Clinton’s Gimmick Shifting to Short-term Funding to Reduce Interest Expenditures.
I wrote as a guest columnist for the Wall Street Journal back on April 19, 1995, dealing with an issue that seemed to go over everyone’s head. At the time, President Clinton (1993-2001) was able to balance the budget, and nobody seemed to understand how he managed to do that. Much of it concerned the shift in capital flows as capital poured into the United States, fleeing South East Asia. That led to the Asian Currency Crisis in 1997. US Interest rates rose sharply in 1994 which also was attracting huge capital inflows especially from Japan.
However, aside from the international shift in capital flows that Clinton did not create, nor did he or his administration ever understand that trend, the real gimmick was manipulating the maturity of the national debt. Clinton shortened the maturity of the debt and funded it with the short-term maturities to cut interest expenditures. The National Debt rose from $4,064.6 billion in 1992 to $5,807.5 billion by 2001. The shift in funding slowed the rate of growth. Interest rates at the Fed dropped by 6% in 2000 to 1.75% in 2001, thanks to the DOT.COM Bubble. Clinton shifted the debt to short-term to take advantage of the crash in short-term rates. After that, the debt soared even faster because it was short-term funded when the rate rose into 2007.
When Clinton took office, the Fed Discount Rate stood at 3.5%. The rise began in 1994, which helped to attract foreign capital, especially from Japan. The short-term rate peaked in 2000 with the DOT.COM Bubble. Intermixed in there was the 1998 Long Term Capital Management debacle that followed the collapse of the Russian debt market.
Yellen’s Gimmick Shifting to Short-term Funding to Reduce Interest Expenditures.
Most of the so-called analysts focus on the Federal Reserve. They are really clueless about how the Fed operates, and most of the propaganda is that the Big banks own it, so therefore, it should be shut down. Thomas Massie, a Republican representative for Kentucky’s 4th congressional district, has even sponsored a bill to terminate the Federal Reserve. The banks were the shareholders because they were to contribute to it so that bailouts did not cost the taxpayer money. But this absurd idea that the Fed should be closed will only lead to a major economic collapse, just as it did when Andrew Jackson shut down the Bank of the United States and ushered in the first Sovereign Defaults in US history throughout the 1840s known as the Hard Times.

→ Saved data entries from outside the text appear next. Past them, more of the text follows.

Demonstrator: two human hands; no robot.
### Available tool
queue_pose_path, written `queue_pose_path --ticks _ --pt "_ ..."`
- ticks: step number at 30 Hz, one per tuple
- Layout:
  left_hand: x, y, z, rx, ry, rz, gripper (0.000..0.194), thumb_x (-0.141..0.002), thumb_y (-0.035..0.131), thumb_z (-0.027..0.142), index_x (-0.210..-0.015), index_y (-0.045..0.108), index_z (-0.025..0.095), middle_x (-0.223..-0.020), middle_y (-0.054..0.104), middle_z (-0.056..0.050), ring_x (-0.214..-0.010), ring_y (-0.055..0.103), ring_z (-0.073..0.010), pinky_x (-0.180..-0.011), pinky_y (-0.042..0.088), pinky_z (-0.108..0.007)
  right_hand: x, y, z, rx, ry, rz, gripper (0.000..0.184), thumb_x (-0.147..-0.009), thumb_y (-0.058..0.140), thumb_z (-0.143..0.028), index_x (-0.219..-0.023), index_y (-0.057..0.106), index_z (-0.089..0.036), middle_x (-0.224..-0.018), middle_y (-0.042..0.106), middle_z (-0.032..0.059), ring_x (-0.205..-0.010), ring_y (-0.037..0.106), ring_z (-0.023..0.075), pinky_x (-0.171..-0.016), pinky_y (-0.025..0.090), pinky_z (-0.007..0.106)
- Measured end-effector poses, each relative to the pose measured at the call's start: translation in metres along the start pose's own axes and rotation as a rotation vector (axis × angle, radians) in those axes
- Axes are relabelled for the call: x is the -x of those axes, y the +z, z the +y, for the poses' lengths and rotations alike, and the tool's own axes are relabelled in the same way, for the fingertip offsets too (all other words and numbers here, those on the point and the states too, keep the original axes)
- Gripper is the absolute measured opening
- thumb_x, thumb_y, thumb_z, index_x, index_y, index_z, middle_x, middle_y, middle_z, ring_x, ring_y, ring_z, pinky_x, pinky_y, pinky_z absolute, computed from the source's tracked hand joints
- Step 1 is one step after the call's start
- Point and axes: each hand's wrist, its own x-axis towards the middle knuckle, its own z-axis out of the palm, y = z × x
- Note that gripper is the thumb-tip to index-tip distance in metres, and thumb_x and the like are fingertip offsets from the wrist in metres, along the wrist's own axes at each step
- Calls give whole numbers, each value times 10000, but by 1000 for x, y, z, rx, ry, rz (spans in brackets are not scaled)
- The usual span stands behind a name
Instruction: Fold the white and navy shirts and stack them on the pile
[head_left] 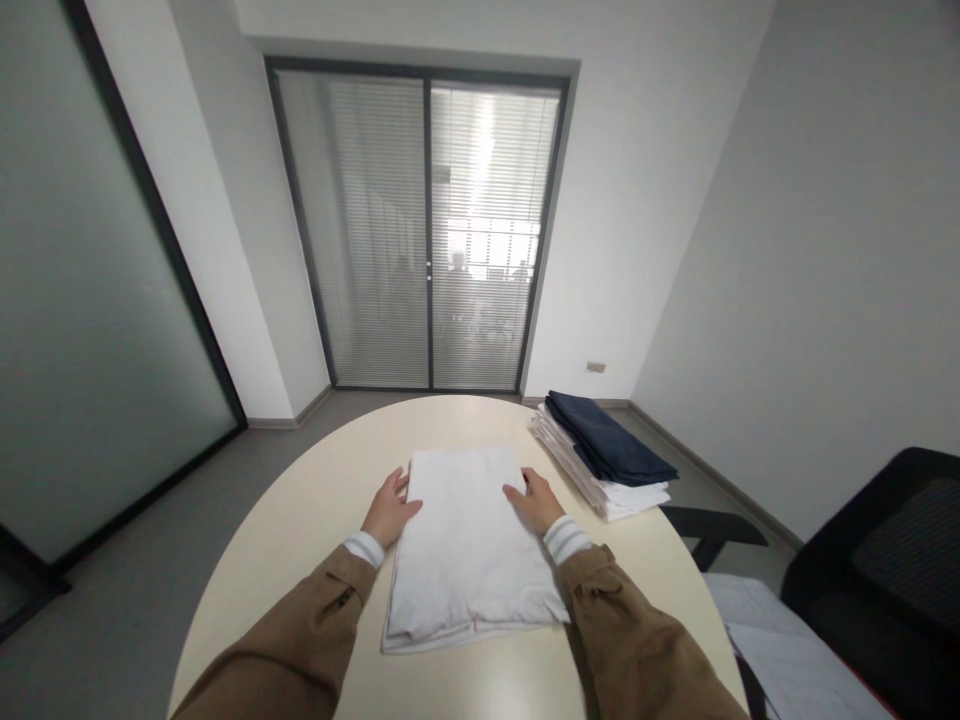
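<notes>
A folded white cloth (pixel 472 540) lies flat on the round table, roughly rectangular, with more than one layer showing along its near edge. My left hand (pixel 391 507) holds its left side near the far corner, thumb on top and fingers along the edge. At the opposite side, my right hand (pixel 534 500) grips the far right edge, its thumb resting on the top layer and its other fingers partly hidden beyond the edge. What kind of item the cloth is cannot be made out.
Folded white fabrics (pixel 626 497) are stacked at the table's right edge, with a folded navy cloth (pixel 611 440) on top. A black office chair (pixel 885 570) stands at the right, white papers or cloth (pixel 787 640) on its seat. The cream table (pixel 300 540) has a curved edge.
</notes>
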Motion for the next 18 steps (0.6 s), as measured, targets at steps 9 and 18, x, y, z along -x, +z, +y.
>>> queue_pose_path --ticks 9,18 --pt "11 -7 11 190 -8 -273 777 -574 845 251 -1286 577 91 -1182 699 -172 -1072 675 -310 -913 540 -413 3 -27 6 -716 188 -333 1023 -518 870 -379 -1329 259 -249 -807 709 -29 -689 687 208 -760 551 401" --pt "19 -12 13 276 -109 -513 966 -569 767 90 -1462 409 173 -1215 688 -150 -991 699 -288 -796 552 -347 19 -38 -2 -828 58 -526 1301 -491 884 -200 -1544 130 -318 -1247 670 100 -1050 679 310 -893 538 472"
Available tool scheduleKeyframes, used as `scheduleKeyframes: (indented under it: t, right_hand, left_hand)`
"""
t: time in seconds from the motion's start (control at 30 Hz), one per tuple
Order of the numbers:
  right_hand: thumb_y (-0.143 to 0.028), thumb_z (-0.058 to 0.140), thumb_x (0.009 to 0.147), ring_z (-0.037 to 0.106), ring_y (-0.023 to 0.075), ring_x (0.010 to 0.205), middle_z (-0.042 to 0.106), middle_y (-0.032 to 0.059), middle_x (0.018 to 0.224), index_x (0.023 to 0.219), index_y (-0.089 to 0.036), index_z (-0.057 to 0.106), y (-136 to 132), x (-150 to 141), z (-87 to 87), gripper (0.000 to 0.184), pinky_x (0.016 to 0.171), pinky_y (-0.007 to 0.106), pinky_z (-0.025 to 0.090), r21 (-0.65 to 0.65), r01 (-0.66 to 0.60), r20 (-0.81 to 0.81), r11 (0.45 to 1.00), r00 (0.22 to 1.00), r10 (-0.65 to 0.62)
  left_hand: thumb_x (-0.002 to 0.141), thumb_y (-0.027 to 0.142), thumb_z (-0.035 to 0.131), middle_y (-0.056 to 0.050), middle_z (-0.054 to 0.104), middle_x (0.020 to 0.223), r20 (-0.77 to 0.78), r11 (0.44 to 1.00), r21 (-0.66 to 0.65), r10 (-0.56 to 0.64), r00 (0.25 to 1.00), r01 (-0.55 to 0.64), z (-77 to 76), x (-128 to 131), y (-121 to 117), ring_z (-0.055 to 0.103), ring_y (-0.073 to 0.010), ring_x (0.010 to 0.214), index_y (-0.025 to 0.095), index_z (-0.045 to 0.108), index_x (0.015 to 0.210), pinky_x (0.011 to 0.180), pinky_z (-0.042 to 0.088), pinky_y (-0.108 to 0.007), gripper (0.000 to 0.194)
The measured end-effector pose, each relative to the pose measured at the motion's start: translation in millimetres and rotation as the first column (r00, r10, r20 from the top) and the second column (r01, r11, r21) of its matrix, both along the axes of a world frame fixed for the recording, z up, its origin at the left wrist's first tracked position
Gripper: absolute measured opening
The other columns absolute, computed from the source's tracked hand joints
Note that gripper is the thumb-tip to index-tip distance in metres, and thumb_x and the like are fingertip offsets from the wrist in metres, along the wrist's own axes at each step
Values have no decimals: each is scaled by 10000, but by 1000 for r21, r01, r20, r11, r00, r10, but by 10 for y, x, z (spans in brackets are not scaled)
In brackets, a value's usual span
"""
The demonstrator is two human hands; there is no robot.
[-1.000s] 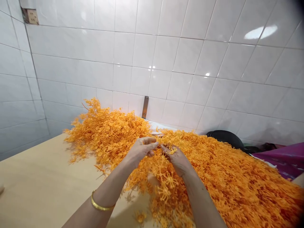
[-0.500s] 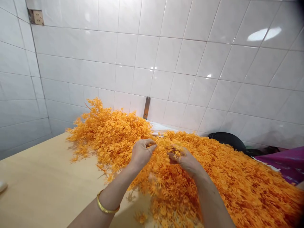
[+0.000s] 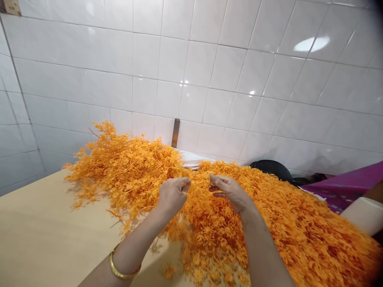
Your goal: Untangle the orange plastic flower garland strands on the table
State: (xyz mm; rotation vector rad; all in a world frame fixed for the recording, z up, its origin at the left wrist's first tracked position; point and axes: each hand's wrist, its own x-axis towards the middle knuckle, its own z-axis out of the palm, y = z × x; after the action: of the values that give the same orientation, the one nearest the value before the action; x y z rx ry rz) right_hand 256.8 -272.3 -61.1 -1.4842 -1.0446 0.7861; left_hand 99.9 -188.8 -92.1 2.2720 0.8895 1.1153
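Observation:
Orange artificial flower sprigs with thin stems make up everything my hands work among. My left hand [image 3: 174,195], with a gold bangle on its wrist, is closed in a pinch around a thin orange stem at the edge of the left pile [image 3: 131,167]. Across a small gap, my right hand [image 3: 230,191] faces it, thumb and forefinger closing on the sprig's other end; its lower fingers are loosely curled. The sprig blends into the flowers behind it, so its outline is hard to make out. Below both hands lie more loose orange flower heads [image 3: 215,239].
A large orange heap [image 3: 299,215] covers the right of the pale wooden table [image 3: 44,223]. Behind it are black round items [image 3: 273,169], a purple sheet [image 3: 344,185] and a white cloth [image 3: 193,157]. A metal strip [image 3: 175,132] is fixed to the tiled wall [image 3: 203,59].
My right hand no longer has the cluster of flower heads over its fingers, which now show plainly. The view has turned slightly right, bringing a pale object in at the right edge.

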Motion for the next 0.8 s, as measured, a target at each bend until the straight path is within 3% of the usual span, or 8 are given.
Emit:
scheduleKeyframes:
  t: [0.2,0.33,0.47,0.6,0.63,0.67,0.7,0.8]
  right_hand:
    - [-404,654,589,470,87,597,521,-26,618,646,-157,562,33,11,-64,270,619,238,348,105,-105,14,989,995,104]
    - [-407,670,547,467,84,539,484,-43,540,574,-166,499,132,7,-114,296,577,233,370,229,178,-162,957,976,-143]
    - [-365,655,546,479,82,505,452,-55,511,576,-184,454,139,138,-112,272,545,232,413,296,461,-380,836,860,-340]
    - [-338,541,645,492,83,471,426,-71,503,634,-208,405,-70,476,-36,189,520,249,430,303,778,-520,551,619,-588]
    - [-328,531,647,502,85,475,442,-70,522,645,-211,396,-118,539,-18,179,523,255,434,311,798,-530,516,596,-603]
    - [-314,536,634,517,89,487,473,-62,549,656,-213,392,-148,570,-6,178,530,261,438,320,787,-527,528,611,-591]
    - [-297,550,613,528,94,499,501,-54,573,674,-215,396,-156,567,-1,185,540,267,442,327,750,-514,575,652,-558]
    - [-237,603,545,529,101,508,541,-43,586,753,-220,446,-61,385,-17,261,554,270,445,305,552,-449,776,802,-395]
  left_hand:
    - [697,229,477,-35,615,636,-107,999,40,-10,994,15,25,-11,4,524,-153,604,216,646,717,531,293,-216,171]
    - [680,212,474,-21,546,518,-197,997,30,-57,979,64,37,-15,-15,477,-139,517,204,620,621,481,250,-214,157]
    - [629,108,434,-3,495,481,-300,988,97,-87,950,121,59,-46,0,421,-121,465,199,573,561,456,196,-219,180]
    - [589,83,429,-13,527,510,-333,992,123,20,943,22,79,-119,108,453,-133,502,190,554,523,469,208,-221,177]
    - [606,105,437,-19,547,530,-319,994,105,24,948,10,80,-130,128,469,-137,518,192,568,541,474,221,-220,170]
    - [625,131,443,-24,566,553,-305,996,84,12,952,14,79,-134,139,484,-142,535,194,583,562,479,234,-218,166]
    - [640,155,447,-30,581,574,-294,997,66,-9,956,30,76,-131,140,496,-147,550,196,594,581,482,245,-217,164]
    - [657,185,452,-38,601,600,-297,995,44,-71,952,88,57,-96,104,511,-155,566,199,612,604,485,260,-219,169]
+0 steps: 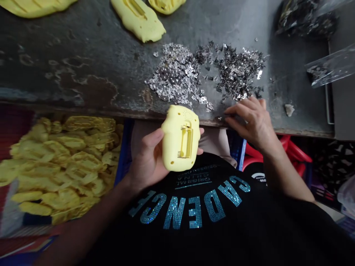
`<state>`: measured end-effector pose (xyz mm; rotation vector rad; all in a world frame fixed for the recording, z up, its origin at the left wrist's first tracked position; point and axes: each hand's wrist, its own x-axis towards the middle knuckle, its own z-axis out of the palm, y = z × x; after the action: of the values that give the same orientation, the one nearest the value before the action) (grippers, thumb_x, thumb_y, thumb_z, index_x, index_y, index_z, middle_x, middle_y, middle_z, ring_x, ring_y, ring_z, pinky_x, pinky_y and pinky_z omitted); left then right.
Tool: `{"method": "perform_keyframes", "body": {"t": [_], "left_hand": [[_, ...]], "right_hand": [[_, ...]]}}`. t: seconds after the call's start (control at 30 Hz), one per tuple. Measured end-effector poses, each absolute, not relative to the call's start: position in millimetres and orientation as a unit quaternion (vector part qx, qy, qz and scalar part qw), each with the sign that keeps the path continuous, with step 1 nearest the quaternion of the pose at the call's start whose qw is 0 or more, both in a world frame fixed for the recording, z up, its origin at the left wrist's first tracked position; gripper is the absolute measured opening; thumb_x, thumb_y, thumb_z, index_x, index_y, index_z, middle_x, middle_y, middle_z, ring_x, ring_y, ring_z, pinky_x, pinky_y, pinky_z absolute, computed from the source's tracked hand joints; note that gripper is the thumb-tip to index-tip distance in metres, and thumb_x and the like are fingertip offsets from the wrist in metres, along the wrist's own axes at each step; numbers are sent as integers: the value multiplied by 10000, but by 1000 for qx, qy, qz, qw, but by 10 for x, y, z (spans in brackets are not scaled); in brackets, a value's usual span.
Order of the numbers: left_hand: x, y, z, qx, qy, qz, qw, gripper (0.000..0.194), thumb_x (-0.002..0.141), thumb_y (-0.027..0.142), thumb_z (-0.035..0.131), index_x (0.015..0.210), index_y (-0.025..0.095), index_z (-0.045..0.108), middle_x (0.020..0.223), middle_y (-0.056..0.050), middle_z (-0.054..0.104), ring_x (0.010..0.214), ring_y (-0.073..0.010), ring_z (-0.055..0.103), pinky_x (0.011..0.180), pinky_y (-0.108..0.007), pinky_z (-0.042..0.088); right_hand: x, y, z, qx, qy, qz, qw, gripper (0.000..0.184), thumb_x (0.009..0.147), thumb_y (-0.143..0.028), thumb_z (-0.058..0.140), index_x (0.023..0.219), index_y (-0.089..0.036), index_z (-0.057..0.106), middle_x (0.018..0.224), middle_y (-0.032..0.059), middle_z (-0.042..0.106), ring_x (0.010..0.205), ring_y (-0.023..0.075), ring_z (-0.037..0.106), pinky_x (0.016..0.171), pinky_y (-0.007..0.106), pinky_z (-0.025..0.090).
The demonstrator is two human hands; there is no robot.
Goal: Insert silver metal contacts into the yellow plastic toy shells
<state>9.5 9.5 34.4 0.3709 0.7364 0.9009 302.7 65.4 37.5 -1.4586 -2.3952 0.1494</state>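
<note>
My left hand (148, 157) is wrapped round a yellow plastic shell (172, 140), its slotted battery compartment facing up. Small metal contacts show at both ends of that compartment. At the table's front edge, my right hand (253, 120) has thumb and fingertips close together beside a heap of dark metal clips (240, 70). Whatever may sit between those fingertips is too small to make out. Left of that heap lies a pile of shiny flat metal contacts (177, 75), just beyond the shell.
More yellow shells (140, 20) lie at the table's (41, 74) far side. A bin of yellow parts (69, 162) stands below left. Red parts (294, 155) are below right. Clear bags of metal pieces (307, 22) and a small whitish lump (289, 109) rest on the right.
</note>
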Motion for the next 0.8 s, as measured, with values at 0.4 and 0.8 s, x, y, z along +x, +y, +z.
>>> {"method": "perform_keyframes", "body": {"t": [0.4, 0.8], "left_hand": [[242, 44, 336, 175, 276, 388, 862, 554, 978, 626, 779, 1313, 186, 782, 1058, -85, 877, 915, -315, 850, 672, -354, 684], [240, -106, 350, 229, 292, 395, 840, 526, 1026, 699, 719, 1290, 244, 743, 1059, -36, 837, 1019, -314, 858, 685, -322, 717]], "right_hand": [[2727, 444, 763, -377, -860, 188, 288, 97, 1105, -388, 728, 1074, -301, 755, 978, 3, 827, 870, 246, 740, 905, 478, 509], [2571, 434, 863, -262, -938, 38, 226, 117, 1152, -289, 655, 1085, -207, 704, 986, 47, 764, 908, 224, 690, 817, 415, 582]]}}
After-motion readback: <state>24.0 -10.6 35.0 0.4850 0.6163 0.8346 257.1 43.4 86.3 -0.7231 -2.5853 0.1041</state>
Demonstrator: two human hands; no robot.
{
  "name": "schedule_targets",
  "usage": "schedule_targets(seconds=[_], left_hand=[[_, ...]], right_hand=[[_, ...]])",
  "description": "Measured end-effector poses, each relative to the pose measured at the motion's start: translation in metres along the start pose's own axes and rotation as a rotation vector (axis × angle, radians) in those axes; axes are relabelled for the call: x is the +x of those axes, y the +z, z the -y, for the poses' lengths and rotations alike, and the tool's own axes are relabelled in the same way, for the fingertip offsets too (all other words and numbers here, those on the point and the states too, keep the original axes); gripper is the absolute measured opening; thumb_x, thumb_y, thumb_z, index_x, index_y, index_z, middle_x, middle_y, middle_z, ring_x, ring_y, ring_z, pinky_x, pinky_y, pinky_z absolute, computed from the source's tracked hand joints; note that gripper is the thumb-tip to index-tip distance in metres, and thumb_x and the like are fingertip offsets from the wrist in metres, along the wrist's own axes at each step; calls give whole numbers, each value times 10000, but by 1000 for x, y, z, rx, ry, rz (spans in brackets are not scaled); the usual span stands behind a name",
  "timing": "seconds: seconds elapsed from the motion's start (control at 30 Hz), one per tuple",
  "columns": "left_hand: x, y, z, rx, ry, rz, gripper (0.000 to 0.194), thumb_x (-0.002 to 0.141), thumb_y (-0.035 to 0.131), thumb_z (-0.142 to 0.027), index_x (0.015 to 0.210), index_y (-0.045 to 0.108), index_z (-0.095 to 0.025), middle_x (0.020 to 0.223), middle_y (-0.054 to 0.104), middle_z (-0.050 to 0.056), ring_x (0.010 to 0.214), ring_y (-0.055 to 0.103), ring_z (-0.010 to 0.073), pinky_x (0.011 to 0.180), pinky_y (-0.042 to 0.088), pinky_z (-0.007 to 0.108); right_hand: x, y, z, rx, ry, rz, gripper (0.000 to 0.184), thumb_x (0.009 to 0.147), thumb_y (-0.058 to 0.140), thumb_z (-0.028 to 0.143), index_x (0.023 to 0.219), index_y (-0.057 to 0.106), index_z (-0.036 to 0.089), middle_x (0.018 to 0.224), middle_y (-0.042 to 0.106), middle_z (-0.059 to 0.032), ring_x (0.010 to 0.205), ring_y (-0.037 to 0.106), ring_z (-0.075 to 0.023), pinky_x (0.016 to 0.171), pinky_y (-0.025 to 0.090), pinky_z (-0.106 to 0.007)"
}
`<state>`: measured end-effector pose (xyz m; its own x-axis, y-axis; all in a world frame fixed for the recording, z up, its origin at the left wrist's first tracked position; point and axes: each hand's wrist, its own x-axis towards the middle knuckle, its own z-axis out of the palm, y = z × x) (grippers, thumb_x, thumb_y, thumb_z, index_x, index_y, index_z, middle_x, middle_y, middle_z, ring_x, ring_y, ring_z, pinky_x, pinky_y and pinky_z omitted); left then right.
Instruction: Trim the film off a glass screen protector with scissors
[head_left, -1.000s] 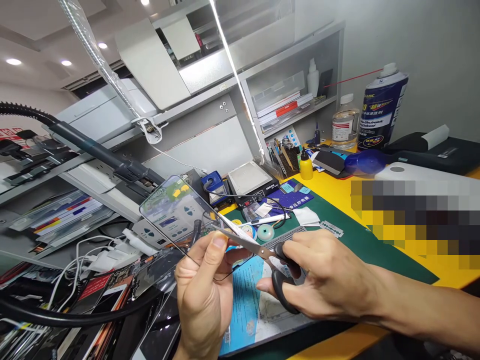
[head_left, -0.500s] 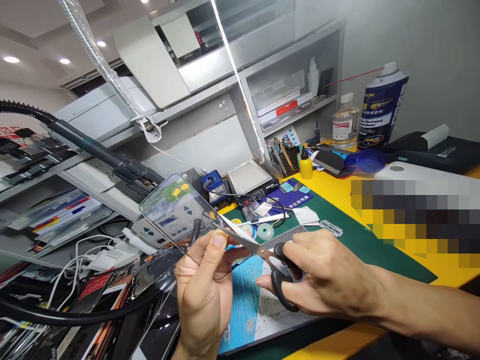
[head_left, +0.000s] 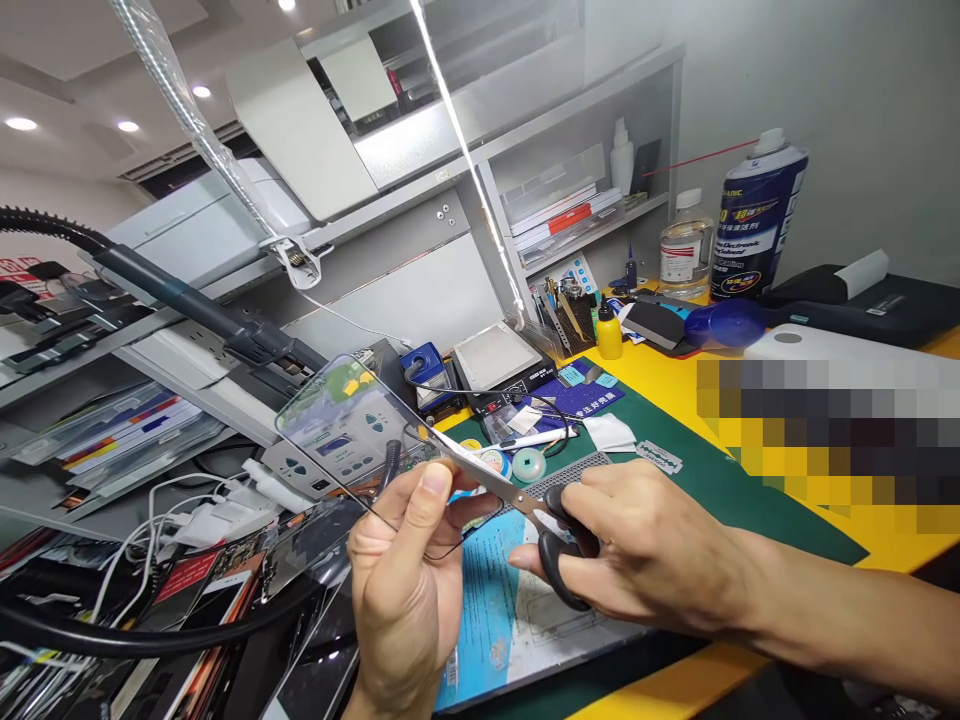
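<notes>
My left hand (head_left: 409,570) is closed, pinching the lower edge of a clear, black-edged phone screen glass (head_left: 322,405) between thumb and fingers. The panel tilts up and to the left, and equipment behind shows through it. My right hand (head_left: 656,550) grips black-handled scissors (head_left: 561,572) through the loops. Their blades point left and reach the left fingertips at the panel's lower right edge. Fingers partly hide the blade tips, so what lies between them cannot be made out. A thin dark strip curls below the left fingers.
Below the hands lies a blue-and-white printed sheet (head_left: 487,620) on a green mat (head_left: 750,510). A razor blade (head_left: 660,457) and a small yellow bottle (head_left: 609,333) are farther right. Loose phone parts and white cables (head_left: 217,515) crowd the left. Behind stands a spray can (head_left: 757,225).
My right thumb has risen slightly, bringing the scissors' handles a little closer together. My left hand and the glass panel stay almost in place. The view has shifted slightly.
</notes>
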<state>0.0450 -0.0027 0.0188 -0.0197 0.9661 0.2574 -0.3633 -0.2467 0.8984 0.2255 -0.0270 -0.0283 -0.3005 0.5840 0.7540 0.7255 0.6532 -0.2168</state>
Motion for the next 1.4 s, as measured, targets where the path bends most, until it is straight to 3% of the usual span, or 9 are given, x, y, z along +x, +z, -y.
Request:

People who think the politicians should be in control are out of their minds. Here, we have Janet Yellen manipulating the maturity of the National Debt, shifting it short-term to save on interest just as Clinton did. The entire Quantitative Easing (QE) that people thought increased the money supply just verified that they (1) did not understand what money was, and (2) were unsophisticated to comprehend that QE was just a swap and it NEVER increased the money supply.
The Fed bought in long-term debt to reduce long-term rates that are set by the open market – not the Fed. But the money supply is not simply the money as defined by what the fed creates. Still, the bulk of the money supply is actually the national debt, which is money that pays interest because it is perfectly good collateral to even borrow against or post T-Bills as collateral to trade futures. We are not in a pre-debt world where money is just a coin and is traded based on its metal content. We have left those days far behind. Governments are carrying out a Ponzi scheme, and it is all nations in Western culture – not just the USA. Thus, the Fed only swapped short-term cash that did not pay interest for a long-term debt that did.
So, while everyone seems to be a Fed-Watcher, they better start looking at the Treasury. Yellen is engaging in the Clinton version of QE by shifting the national debt short-term to reduce interest costs. The Fed may not be doing QE, but Yellen is carrying out the same swap at the Treasury. Looking closely at the Treasury’s current Quarterly Refunding Announcement, you will see that the Treasury expects to borrow $847 billion of NEW money from the public in the third quarter. Yellen has indicated that she will issue $1.100 trillion of gross coupons and approximately $650 billion of redemptions. In other words, this sorts out to suggest that a new coupon issuance will be $450 billion. This means we have a gap of $847 billion that must be made up by net new short-term bills.
T-Bills have a maturity of 1 year or less, T-Notes are 2 to 10-year maturity, and T-Bonds are greater than 10 years up to 30 years. Therefore, the danger here is that with war on the horizon, rates will rise rapidly as they did in the Clinton era into 2007. By shifting the debt short-term to save on interest expences, this means the debt can rise exponentially.
Our models show that 2024 is the peak in foreign holdings of US debt, nearly 24% of the total debt. So, if you are paying $1 trillion in interest, about $230 billion is going outside the country, and there is no domestic stimulation factor whatsoever. Now, looking at Yellen’s version of a swap (QE), she intends to float a net new T-Bill issuance of $397 billion, or about 47% of all money raised. This is about DOUBLE the normal funding from T-Bills, reducing the long-term maturity as was the case when the Fed engaged in QE.